Así de simples eran las cosas. Y yo lo que realmente deseaba, era ser Nixon García, el ídolo de mis seis años, mezcla perfecta de inteligencia, pericia, talento, astucia e intuición. Un porterazo, el cabrón. Lo más cerca que llegué de mi sueño dorado, fue cuando el equipo del colegio me integró a la banca, es decir para hacer bulto -extrañamente había escasez de vocaciones deportivas-. El día fatal en que los dos porteros oficiales cayeron enfermos, yo tuve que hacerles el paro.

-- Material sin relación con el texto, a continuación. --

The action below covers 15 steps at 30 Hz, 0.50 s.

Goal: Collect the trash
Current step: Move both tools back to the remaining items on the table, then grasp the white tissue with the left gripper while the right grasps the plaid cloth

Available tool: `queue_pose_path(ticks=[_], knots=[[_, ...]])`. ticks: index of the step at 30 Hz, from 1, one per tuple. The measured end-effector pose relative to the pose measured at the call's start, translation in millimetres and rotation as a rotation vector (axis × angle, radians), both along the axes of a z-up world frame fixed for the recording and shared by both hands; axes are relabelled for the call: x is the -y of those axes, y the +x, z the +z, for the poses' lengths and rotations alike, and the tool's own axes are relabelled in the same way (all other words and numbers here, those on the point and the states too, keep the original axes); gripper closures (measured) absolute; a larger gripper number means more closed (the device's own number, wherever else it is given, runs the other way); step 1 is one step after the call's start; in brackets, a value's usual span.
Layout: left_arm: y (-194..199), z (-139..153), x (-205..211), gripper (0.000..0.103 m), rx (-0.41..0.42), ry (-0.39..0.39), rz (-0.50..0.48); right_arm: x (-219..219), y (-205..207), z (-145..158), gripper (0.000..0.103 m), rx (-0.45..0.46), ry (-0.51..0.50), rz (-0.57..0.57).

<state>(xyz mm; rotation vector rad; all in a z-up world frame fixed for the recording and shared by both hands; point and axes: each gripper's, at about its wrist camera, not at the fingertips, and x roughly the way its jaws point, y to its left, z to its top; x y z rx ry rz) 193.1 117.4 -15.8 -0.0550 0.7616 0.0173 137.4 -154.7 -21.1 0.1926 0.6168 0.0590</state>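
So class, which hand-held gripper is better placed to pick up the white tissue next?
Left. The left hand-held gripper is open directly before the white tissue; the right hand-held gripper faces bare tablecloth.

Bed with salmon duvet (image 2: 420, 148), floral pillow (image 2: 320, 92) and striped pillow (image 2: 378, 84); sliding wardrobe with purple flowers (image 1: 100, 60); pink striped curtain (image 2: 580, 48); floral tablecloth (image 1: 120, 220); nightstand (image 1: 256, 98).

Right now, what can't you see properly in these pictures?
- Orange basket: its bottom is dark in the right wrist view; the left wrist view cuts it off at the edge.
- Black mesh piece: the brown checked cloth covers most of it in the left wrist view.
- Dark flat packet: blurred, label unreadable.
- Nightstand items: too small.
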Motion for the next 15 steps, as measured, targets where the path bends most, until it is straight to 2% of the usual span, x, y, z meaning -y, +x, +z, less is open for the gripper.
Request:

Me acribillaron a goles, pero me divertí como loco.

Hay días, como el sábado pasado, en que me pregunto cuándo fue que el fútbol dejó de tener para mí alguna gracia, algún sentido. Es posible que haya sido el mismo día en que comprendí que este país no se dividía exactamente en rojos y cremas, y que no era la Selección Nacional la que iba a sacarnos del atolladero. O la vez en que me di cuenta que las diferencias de colores ya no se solucionaban a trompadas, sino a balazos. En fin, las cosas habían dejado de ser divertidas, demasiada tontería disfrazada de ardor patrio, demasiada frustración en juego. Lástima.